Leí el enjundioso correo del pasado lunes y me di cuenta de que me resultaba de gran utilidad para aclarar a la multitud las dudas sobre la propuesta formulada en la anterior columneta. Dice mi amiga anónima: “si tu intención última es que no sólo se reconozca, sino se valore y se premie el comportamiento de los cientos de ciudadanos de diversos sectores sociales que día y noche, desde hace meses (el primer fallecimiento en nuestro país a causa del coronavirus se tiene registrado el 18 de marzo), nos asombran, nos cimbran y están siendo ejemplos vivos de fraternidad y calidad humana, suscribo tu dicho. Me repele esa realidad virtual que se conoce como ‘caridad cristiana’ y de cuya única existencia sólo tenemos las coloridas páginas de las revistas rosas (rojas de vergüenza deberían de estar por la frivolidad, la vacuidad de sus costosas inserciones)”.

Mi desconocida amiga agrega: “estoy totalmente de acuerdo contigo. Pero aclárame el latinajo ex aequo, o séase el premio concedido por igual a quienes poseen méritos semejantes y que, por cierto, se ha otorgado de esta manera, en cuando menos dos ocasiones en el caso de la Medalla Belisario Domínguez, en el Ariel cinematográfico y, en muchas ocasiones, durante el Premio Nobel, aunque en ningún caso recuerdo que el conjunto de los premiados pasara de una docena. Por eso mi duda: ¿tú propones que los reconocimientos, que por razones más o menos semejantes, otorgan tanto el Senado de la República como la Cámara de Diputados (el primero anual y la segunda al final de cada legislatura, agrego yo), a mexicanos excepcionalmente destacados, sean entregados en esta ocasión por unanimidad, por voto individualizado y, además, rubricado por una estentórea aclamación, a cada uno de los ciudadanos que, de muy diversas maneras han estado, más allá de sus deberes profesionales, arriesgando su salud, su vida, enfrentando un riesgo letal frente al agresor que ni siquiera podemos plenamente identificar? ¿Qué exactamente quieres decir?

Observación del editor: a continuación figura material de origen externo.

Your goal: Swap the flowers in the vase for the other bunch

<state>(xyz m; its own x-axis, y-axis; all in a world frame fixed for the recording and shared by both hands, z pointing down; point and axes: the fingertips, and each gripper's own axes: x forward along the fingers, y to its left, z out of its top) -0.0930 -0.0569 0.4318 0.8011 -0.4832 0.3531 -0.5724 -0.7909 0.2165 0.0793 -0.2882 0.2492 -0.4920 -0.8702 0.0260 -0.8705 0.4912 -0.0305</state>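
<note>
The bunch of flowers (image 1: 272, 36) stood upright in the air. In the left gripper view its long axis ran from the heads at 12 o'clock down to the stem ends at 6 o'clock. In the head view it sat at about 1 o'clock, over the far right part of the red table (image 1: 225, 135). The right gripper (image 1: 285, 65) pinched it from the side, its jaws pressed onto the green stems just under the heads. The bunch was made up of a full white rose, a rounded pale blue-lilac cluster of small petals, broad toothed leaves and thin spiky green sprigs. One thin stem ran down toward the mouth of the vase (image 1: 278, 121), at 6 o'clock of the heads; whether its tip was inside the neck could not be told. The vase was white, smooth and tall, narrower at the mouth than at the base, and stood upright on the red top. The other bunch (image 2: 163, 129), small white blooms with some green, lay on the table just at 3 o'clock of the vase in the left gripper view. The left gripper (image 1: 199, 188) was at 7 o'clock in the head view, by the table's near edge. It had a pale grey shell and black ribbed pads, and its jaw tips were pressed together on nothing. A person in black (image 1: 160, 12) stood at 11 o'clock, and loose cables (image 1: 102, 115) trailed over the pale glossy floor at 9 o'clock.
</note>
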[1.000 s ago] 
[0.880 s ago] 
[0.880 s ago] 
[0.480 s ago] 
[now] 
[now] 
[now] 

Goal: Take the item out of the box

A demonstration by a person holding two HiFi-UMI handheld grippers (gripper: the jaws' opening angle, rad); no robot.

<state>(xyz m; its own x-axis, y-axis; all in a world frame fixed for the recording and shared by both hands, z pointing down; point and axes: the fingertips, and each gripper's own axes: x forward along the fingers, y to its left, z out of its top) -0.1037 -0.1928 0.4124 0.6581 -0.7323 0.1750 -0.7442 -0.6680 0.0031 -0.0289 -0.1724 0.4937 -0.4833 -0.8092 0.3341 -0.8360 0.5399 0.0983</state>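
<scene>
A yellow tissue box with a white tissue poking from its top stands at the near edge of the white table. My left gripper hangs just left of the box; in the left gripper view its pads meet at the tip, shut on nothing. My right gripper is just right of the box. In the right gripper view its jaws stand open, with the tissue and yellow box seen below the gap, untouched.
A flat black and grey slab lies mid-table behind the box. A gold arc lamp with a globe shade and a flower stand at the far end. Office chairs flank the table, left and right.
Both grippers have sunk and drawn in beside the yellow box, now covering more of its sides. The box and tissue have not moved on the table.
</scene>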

¿Nominar como recipiendarios a cada uno de los miles de mexicanos que se han distinguido en esta peligrosísima y fiera batalla, o nominar por economía procesal simplemente a los comandantes de cada uno de estos agrupamientos de mexicanos anónimos, a los que deberemos nuestra auténtica supervivencia? ¡Vaya riesgo! ¿Qué propones, en concreto?”

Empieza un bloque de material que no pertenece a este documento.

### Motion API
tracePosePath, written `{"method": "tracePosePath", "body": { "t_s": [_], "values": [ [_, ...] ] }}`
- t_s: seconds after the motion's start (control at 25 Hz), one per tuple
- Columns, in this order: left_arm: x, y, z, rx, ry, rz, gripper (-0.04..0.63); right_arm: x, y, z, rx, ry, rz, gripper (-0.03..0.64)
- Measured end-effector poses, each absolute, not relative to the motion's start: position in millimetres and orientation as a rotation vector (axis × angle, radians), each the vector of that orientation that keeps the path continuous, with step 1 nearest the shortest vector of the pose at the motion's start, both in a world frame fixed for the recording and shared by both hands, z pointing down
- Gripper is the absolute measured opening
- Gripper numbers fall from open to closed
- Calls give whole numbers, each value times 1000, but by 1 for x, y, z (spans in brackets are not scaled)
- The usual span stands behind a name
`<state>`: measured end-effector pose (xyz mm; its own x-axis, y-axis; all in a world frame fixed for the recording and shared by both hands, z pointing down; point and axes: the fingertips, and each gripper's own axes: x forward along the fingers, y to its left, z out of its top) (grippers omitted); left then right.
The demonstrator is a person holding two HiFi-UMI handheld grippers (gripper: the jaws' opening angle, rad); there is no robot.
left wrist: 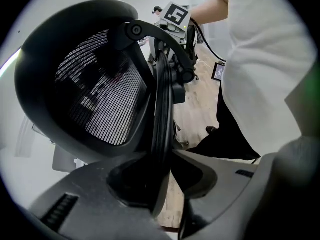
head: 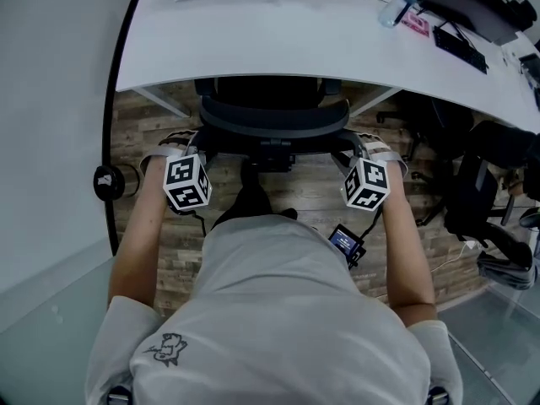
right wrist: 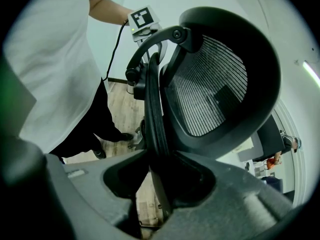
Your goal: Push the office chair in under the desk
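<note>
The black mesh office chair (head: pixel 274 118) stands with its seat under the white desk (head: pixel 295 49) and its curved backrest just at the desk's front edge. My left gripper (head: pixel 177 146) is shut on the left side of the backrest rim, and my right gripper (head: pixel 373 146) is shut on the right side. In the left gripper view the black backrest rim (left wrist: pixel 161 134) runs up from between the jaws of the left gripper (left wrist: pixel 162 184). In the right gripper view the same rim (right wrist: pixel 154 124) sits clamped in the right gripper (right wrist: pixel 157 181), with the mesh back (right wrist: pixel 210 94) beside it.
A second black chair (head: pixel 483 184) stands at the right. On the desk's far right lie a black keyboard (head: pixel 460 47) and a clear bottle (head: pixel 390 11). A small screen device (head: pixel 348 241) hangs on a cable by my right arm. A glass partition edge (head: pixel 110 142) runs along the left.
</note>
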<state>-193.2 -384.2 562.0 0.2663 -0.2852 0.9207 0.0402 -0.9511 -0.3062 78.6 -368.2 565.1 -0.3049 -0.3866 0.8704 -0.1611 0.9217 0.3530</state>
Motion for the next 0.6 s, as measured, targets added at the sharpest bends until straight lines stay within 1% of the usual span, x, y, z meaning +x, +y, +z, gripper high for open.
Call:
{"method": "tracePosePath", "body": {
  "t_s": [0.6],
  "values": [
    [-228, -502, 567, -2263, 226, -1734, 121, 44, -483, 570, 415, -1877, -234, 143]
  ]
}}
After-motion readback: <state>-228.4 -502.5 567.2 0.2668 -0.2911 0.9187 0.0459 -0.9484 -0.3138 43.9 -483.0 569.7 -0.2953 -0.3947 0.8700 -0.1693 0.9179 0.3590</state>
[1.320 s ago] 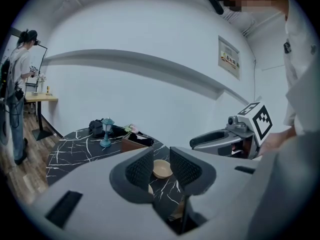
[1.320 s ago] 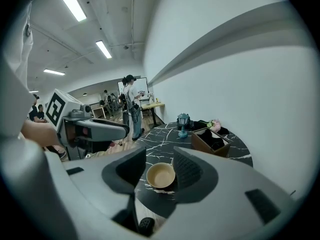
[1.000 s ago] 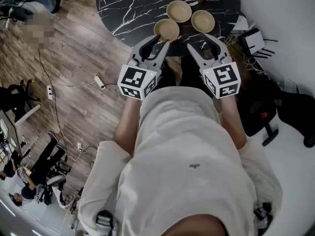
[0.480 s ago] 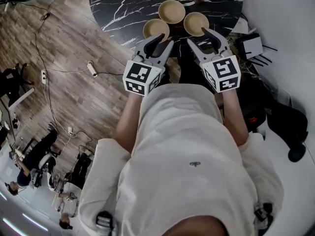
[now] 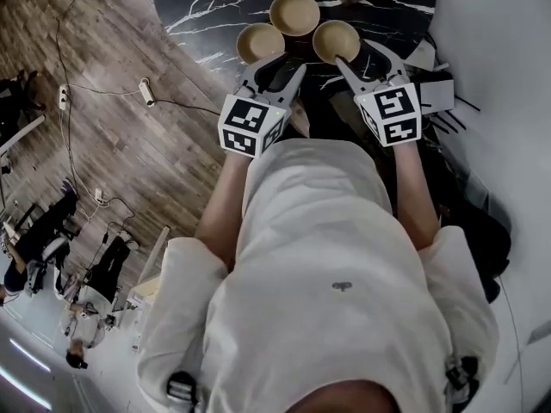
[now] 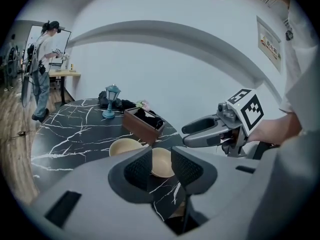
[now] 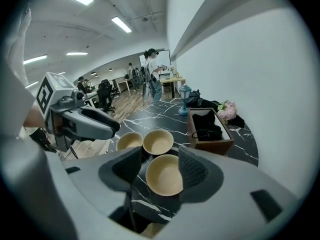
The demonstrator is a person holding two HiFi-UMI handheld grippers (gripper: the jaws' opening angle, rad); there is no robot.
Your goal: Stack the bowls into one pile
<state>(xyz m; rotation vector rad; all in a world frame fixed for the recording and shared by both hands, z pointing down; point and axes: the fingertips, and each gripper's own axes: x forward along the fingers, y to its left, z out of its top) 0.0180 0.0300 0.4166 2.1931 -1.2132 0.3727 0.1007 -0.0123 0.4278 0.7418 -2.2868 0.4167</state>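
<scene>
Left gripper (image 5: 277,67) and right gripper (image 5: 365,56), both spread and empty, have come forward to the table's (image 5: 215,7) near edge, nearer the bowls (image 5: 294,12).

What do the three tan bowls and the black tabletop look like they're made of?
Tan round bowls: matte, even beige with no glare or visible grain, so possibly bamboo-fibre plastic or a wood composite; the look leaves it open. Black round tabletop: marble or a marble-look slab, judging by the white veins across a smooth, faintly glossy surface.
</scene>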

Pues mi querida e ignota amiga, propongo eso y mucho más. Propongo absolutamente todo, por desorbitado que a los mezquinos parezca. Como solía decir el inolvidable Puente Leiva: hay ocasiones en las que demasiado es apenas suficiente. Pues ésta es una de esas: todos los excesos son bienvenidos, con tal que el letal y degradante virus de la ingratitud y del olvido no corroa los sentimientos mexicanos. Tengo razones para la zozobra. ¿Alguien recuerda quién fue Jesús García Corona? Sí, ese joven que vivió en los albores del siglo XIX y decidió morirse con prisa a los tempranos 26 años. Murió porque quiso, porque quiso salvar a los habitantes de un pequeño pueblo, al costo de su propia vida. Por supuesto, mi emotividad puede considerarse un exceso pero, qué hay del joven de 33 años, que ya víctima de una mortal tifoidea dirigió la batalla triunfal del 5 de mayo en contra del más poderoso ejército del mundo y, cuatro meses después, murió? ¿Sabemos, al menos, que se llamaba Ignacio Zaragoza?

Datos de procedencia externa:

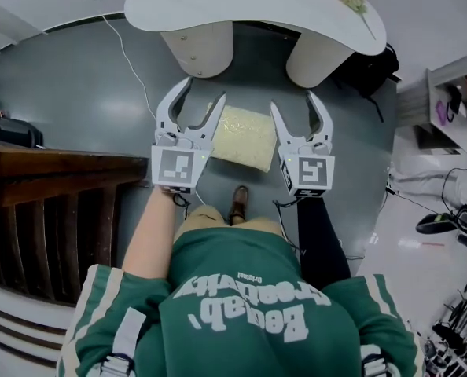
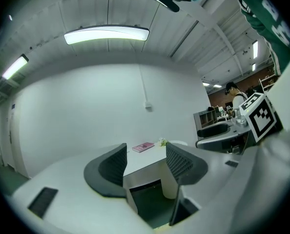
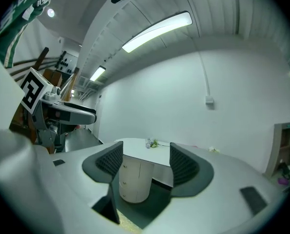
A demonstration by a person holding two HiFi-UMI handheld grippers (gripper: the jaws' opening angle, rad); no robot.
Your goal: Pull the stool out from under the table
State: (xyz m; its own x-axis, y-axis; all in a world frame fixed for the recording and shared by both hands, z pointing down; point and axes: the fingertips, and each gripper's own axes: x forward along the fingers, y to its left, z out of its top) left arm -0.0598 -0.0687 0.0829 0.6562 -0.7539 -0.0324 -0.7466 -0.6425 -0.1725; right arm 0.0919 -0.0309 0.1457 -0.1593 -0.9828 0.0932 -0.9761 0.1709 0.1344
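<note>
In front of the white table with rounded edges (image 1: 241,6), the square stool with the fluffy yellow seat (image 1: 245,136) is seen out on the grey floor (image 1: 76,93), not tucked between the table's fat legs, so the pulling looks done. The left gripper (image 1: 206,89) and the right gripper (image 1: 292,100) are held level, facing the table. Both are spread wide with nothing in them, likely because the stool is already out.

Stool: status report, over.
Left claw open, empty. Right claw open, empty. Stool on floor, out in front of table. Nothing blocking it.
</note>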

¿Recordamos ahora quiénes fueron los Topos de 1985 o los jóvenes voluntarios del sismo del 19 de septiembre de 2017? ¿Qué saben de ellos los niños de ese tiempo, pese a que, gracias a ellos, hayan salvado su vida y la de sus familiares? Y eso que es nuestro pasado inmediato. Olvidar cuestiones tan esenciales de la vida cercana es peor que si no la hubiéramos vivido.

Fin de este capítulo que no pretende ser más que una convocatoria, una incitación, bueno, hasta una provocación para pensar, imaginar, alucinar juntos, como decir con hechos y sentimientos razonados: ¡GRACIAS! a quienes están peleando nuestra pelea, y a quienes debemos estar agradecidos, desde ahora y para siempre.